Eine kluge Kategorisierung verhindert Frust. Dashboards liefern Überblick, Screener priorisieren Ideen, Backtesting prüft Hypothesen, und Reporting‑Bausteine kommunizieren Fortschritt. Ordne deinen Bedarf nach Entscheidungsphasen: Entdecken, Validieren, Ausführen, Reflektieren. Mit klaren Kategorien wählst du präziser, kombinierst sinnvoll und vermeidest Funktionsüberlappungen, die später Wartung und Kosten unnötig erhöhen.

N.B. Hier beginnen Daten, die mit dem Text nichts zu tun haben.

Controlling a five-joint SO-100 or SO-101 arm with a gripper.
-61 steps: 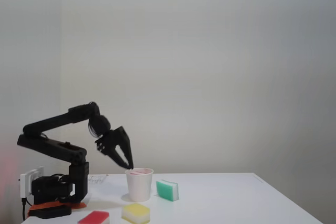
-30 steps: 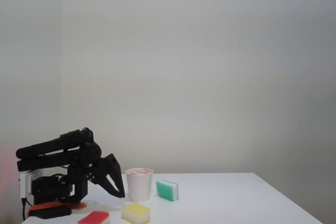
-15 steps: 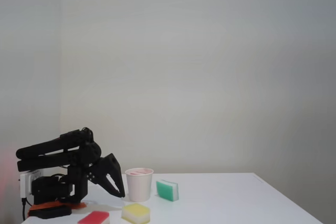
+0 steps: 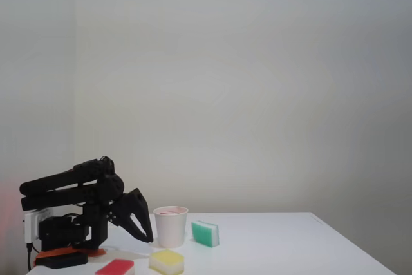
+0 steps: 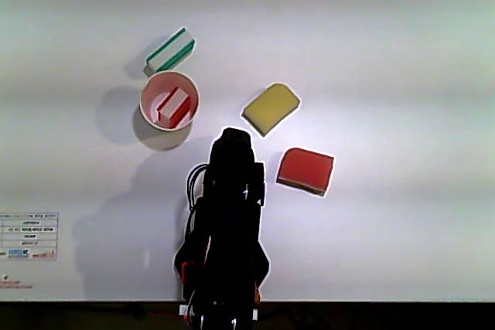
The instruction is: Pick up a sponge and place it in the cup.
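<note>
Cup [image 5: 151, 118] — white paper, upright on the white table [image 5: 402, 75]; in the fixed view it stands just right of the arm's claw [image 4: 149, 239].

Sponge [image 5: 173, 106] — red and white block, lying tilted inside the cup, seen from above.

Green sponge [image 5: 172, 49] — standing on edge just beside the cup; to the cup's right in the fixed view [image 4: 205, 233].

Yellow sponge [image 5: 271, 109] — flat on the table, apart from the cup.

Wide red sponge [image 5: 305, 170] — flat, near the yellow one.

Arm [image 4: 71, 188] — black, folded low over its base; claw tips point down near the table beside the cup, holding nothing; how far the fingers are parted cannot be told.

Label sheet [image 5: 29, 238] — at the table's edge.
</note>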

Der beste Baustein scheitert an schlechter Datenbasis. Prüfe Abdeckung, Latenzen, historische Tiefe, Aktualisierungsfrequenz, Gebühren und Limits. Achte auf Standard‑Konnek toren zu Sheets, Airtable, Notion, und gängigen Broker‑APIs. Teste eine kleine Pipeline mit realen Symbolen, beobachte Fehlerfälle, und dokumentiere, welche Felder verpflichtend sind, damit dein Setup zuverlässig bleibt.

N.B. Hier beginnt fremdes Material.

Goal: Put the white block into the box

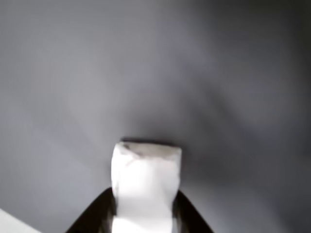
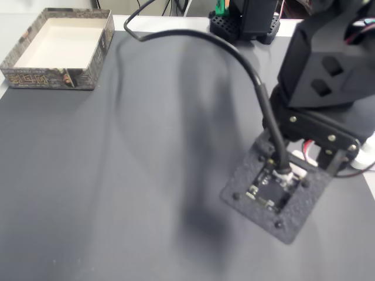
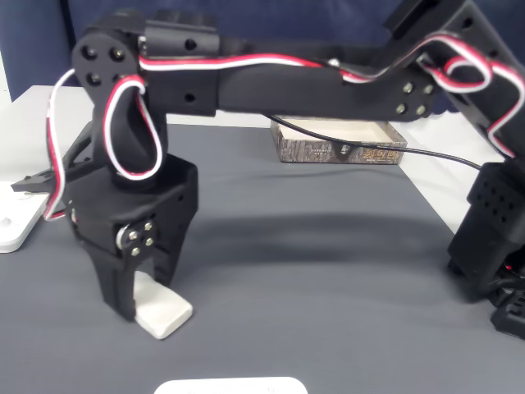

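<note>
The white block [image 1: 146,170] sits between my two black fingers in the other view, and both fingers press its sides. In a fixed view the block [image 3: 168,312] rests on the dark grey mat at the lower left, one corner sticking out from under my gripper [image 3: 146,297], which is shut on it. The gripper [image 1: 146,206] enters the other view from the bottom edge. The box [image 2: 55,76], with a cream inside and a speckled brown rim, stands at the mat's far left corner. From the other side the box [image 3: 328,152] shows behind my arm, well away from the block.
A black cable [image 2: 234,55] arcs over the mat to the camera mount on my wrist. My arm's base [image 3: 492,238] stands at the right. A flat white object [image 3: 16,226] lies at the left edge and another white object [image 3: 230,386] at the bottom edge.
</note>
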`<act>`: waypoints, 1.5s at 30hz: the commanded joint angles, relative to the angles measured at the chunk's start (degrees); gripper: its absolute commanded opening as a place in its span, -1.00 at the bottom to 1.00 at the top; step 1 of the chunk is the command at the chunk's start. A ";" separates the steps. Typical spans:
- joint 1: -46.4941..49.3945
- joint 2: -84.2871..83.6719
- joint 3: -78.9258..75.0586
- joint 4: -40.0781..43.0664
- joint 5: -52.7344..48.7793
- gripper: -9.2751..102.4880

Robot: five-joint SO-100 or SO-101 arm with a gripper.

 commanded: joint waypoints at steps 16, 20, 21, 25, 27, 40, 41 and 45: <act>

Kosten wirken unscheinbar, summieren sich jedoch rasch. Lies Lizenztexte sorgfältig: Dürfen Vorlagen kommerziell genutzt, modifiziert und weiterverteilt werden? Gibt es Sitzungs‑ oder Nutzerlimits, Datennutzungsklauseln, Update‑Gebühren? Plane Puffer für neue Quellen, saisonale Lastspitzen und experimentelle Tests ein. Ein transparentes Kostenblatt verhindert Überraschungen und fördert nachhaltige Tool‑Disziplin.